Kasus Dirjen dan minyak goreng ini juga membawa dampak pada tingkat kepercayaan masyarakat kepada pemerintah; sebab ada kesan seolah olah “maling teriak maling”, karena secara kasat mata dagelan yang tidak lucu sedang dipertontonkan kepada rakyat bahkan dunia. Terlepas akan adanya pembelaan hukum, itu sah sah saja sebagai manusia normal akan mengatakan bahwa siapapun sama dihadapan hukum, dan tidak boleh mengadili sebelum keputusan pengadilan. Akan tetapi tidak satupun aturan yang dapat mengatur persepsi seseorang tentang sesuatu, karena persepsi adalah bagian hakiki dari pribadi. Namun, penegak hukum juga harus profesional dalam menegakkan hukum, jangan sampai kasus ini hanya sebagai bahan bakar untuk menaikkan citra institusi, atau dijadikan bantalan guna menaikkan citra pejabat tertingginya.

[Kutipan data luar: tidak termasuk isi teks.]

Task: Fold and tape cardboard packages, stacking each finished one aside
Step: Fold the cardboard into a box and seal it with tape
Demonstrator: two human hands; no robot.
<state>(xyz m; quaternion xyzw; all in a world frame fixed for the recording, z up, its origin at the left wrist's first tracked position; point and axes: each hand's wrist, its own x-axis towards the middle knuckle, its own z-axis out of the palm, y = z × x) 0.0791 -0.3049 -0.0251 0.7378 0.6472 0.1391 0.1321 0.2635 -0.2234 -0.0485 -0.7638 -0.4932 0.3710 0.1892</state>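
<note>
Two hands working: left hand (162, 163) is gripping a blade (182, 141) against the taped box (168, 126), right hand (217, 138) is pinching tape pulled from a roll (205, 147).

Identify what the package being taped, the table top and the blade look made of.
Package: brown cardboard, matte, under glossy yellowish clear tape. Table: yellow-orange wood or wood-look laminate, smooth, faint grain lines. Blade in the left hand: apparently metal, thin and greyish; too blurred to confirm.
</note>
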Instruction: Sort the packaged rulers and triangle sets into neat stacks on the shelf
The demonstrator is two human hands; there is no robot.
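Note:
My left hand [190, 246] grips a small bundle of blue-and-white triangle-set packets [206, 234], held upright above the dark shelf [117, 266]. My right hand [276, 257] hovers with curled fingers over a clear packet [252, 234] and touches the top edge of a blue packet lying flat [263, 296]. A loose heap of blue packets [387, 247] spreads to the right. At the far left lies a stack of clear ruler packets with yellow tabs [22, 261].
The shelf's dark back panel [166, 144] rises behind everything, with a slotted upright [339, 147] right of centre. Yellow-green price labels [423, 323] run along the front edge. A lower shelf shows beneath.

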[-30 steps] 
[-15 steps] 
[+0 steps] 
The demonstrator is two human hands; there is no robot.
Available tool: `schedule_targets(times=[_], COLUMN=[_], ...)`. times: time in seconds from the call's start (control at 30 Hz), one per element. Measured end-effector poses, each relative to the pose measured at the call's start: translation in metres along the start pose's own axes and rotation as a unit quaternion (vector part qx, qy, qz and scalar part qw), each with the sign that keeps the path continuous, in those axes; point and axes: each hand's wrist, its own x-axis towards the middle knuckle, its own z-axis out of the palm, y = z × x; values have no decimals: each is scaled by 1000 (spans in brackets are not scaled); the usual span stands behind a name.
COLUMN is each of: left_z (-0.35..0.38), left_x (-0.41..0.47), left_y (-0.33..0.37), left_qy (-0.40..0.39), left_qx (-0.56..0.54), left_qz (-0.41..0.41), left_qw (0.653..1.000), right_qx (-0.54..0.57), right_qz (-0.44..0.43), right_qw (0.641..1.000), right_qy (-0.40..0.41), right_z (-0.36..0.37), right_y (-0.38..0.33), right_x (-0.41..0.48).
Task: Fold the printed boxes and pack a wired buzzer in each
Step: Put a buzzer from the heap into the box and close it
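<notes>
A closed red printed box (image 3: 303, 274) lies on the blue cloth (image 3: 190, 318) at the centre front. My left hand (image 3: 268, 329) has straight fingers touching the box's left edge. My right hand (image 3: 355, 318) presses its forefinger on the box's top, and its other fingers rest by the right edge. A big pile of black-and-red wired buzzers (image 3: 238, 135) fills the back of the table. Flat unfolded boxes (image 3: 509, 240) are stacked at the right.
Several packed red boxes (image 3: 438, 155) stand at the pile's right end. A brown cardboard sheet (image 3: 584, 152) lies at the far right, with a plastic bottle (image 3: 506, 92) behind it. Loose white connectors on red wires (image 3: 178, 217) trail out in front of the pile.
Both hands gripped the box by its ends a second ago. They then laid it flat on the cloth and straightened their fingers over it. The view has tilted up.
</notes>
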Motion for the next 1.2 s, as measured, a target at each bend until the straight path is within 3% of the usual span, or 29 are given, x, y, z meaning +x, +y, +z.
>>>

Akhirnya dirjen dan minyak goreng betul betul jadi bahan gorengan; sehingga semua hal yang bisa dikaitkan dengan peristiwa ini ikut dijadikan bahan “bumbu masak” untuk mendapatkan keuntungan bagi siapapun yang ingin menggoreng. Jangan sampai pula akibat dari minyak goreng di dunia ini, membangun kuwali penggorengan di alam akhir untuk menggoreng semua yang terlibat korupsi minyak goreng. Naudzubillah min dzaalik.
Selamat menikmati kopi dan gorengan sambil menunggu imsyak!